The regulations give Nicaragua’s interior minister several new powers, principally the power to authorize any “activity, event or public spectacle that meets certain requirements.” According to the agreement, “failure to comply with the provisions of the regulations” would result in an infraction and punishment that has so far not been specified.

Political control even at concerts

Event producers consulted by EL PAÍS argue that the regulation ultimately seeks is to expand political control and the gag on freedom of thought, even at concerts. In the “obligations” chapter of the regulations, the Interior Ministry warns producers to “refrain from intervening, financing and promoting issues, activities or topics concerning internal and external politics, or activities that lead to political proselytism.”

Once registered, producers must give the Interior Ministry 30 days’ notice of the event they are planning to hold, specifying the number of people expected to attend, the type of equipment that will be used, among other details.

After the 2018 sociopolitical crisis, international artists practically stopped performing concerts in the country. But in recent years, the industry has been timidly bouncing back. In March 2023, Pandora, a female singing group from Mexico, gave a concert in Managua. The event was promoted and supported by official propaganda.

However, during the show, the singers sang the de facto anthem of Nicaragua: Nicaragua Nicaragüita by Carlos Mejía Godoy, the artist who composed many of the songs of the Sandinista revolution and 2018 protests, and who was exiled to the United States for his criticism of the Ortega-Murillo regime.

At the end of Mejía Godoy’s song, the audience shouted: “Long live a free Nicaragua!” — one of the protest chants banned by the regime. At the same time, Pandora raised the banned Nicaraguan flag. Among the spectators was Camila Ortega Murillo, the daughter of the presidential couple, who became very uncomfortable with the performance of the song and the chanting.

Pandora has a very strong connection with Nicaragua: the group launched to stardom the songs of Hernaldo Zúñiga, one of the country’s best-known singer-songwriters, who is a critic of the Sandinista regime. After the concert, Zúñiga, who lives in Mexico, posted on X (formerly Twitter) that the Pandoras had “left a sweet, clean, courteous and civil mark” on the country.

Other international artists have canceled their concerts in Nicaragua due to the sociopolitical situation, which has been celebrated by some members of the opposition.

National musicians censored and exiled

These new rules tighten the censorship on artists in Nicaragua. In April 2022, the regime began to go after Nicaraguan musicians and producers. Young, popular and alternative artists — who, since 2018, have been criticizing police repression and human rights violations in their music — were arrested, exiled and deported.

The police then notified bar owners that they were banned from holding concerts of “several bands,” leading many musicians to flee the country. Since then, Nicaragua — a country with a very lively history of musical, artistic and poetic production — has only hosted concerts by certain bands that support the regime.
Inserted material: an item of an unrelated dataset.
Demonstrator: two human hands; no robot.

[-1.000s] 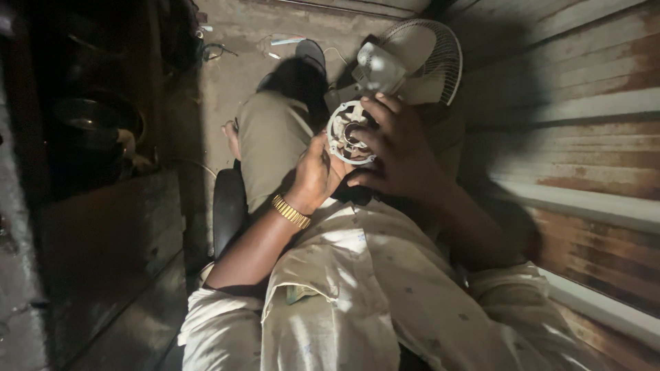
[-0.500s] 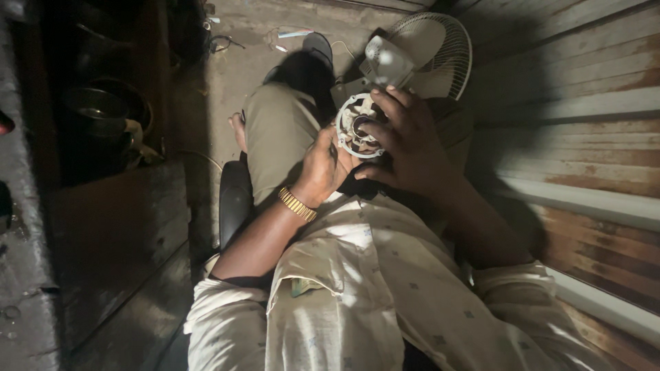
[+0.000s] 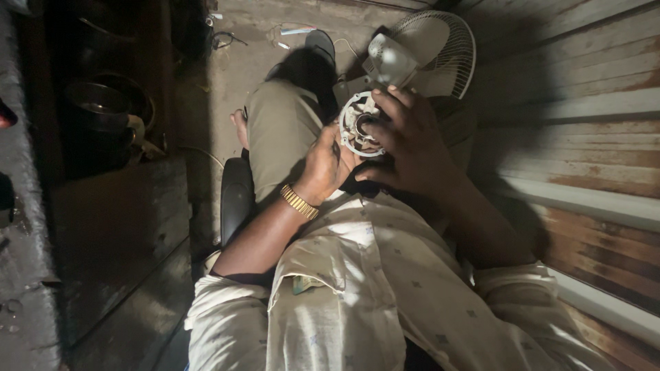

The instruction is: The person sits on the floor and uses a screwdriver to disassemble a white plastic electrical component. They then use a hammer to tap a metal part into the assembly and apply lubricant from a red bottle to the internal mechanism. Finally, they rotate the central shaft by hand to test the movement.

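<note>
Shirt [image 3: 357, 288], pale w/ small print, fills the near view; I'm looking down over it at both hands working at lap level. Left hand [image 3: 323, 165], gold bracelet [image 3: 299, 202] at the wrist, is curled shut under the round white motor housing [image 3: 359, 125], propping it from below so the open face tilts up toward me. Right hand [image 3: 405, 141] closes over it from the other side, fingers draped across the rim, thumb underneath, steadying it for a look inside. Housing sits just above the bent knee, approx mid-frame. Beyond it, fan guard [image 3: 440, 48] lies on the concrete floor [image 3: 234, 75]. Dark pots [image 3: 103, 110] far left; corrugated wall [image 3: 584, 137] at right.
</note>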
The groups that have a “license” to perform work under the orders of Juan Carlos Ortega Murillo, the son of Daniel Ortega and a guitarist who, using public resources, has established himself as a kind of “patron” of Nicaraguan rock. It was Ortega Murillo who, according to various artists consulted, led the crackdown on musicians in April 2022. “It was revenge and many of those artists were friends of Juan Carlos, but by criticizing the repression led by his parents he felt betrayed,” a singer-songwriter tells EL PAÍS on condition of anonymity.

Nicaraguan musicians and bands are currently trying to reinvent themselves in exile in Costa Rica and Spain, but face very difficult economic and working conditions. Meanwhile in Nicaragua, the music scene is dominated by bands that write songs in support of the government or without any criticism of it.

“The cultural scene inside Nicaragua basically no longer exists. With this regulation, they are now seeking to control even what international artists say on stage. It is a brutal blow against culture and only reminds me of the persecution of Pol Pot in Cambodia. The only culture allowed is the one that bows its head to the dictatorship,” said the singer-songwriter.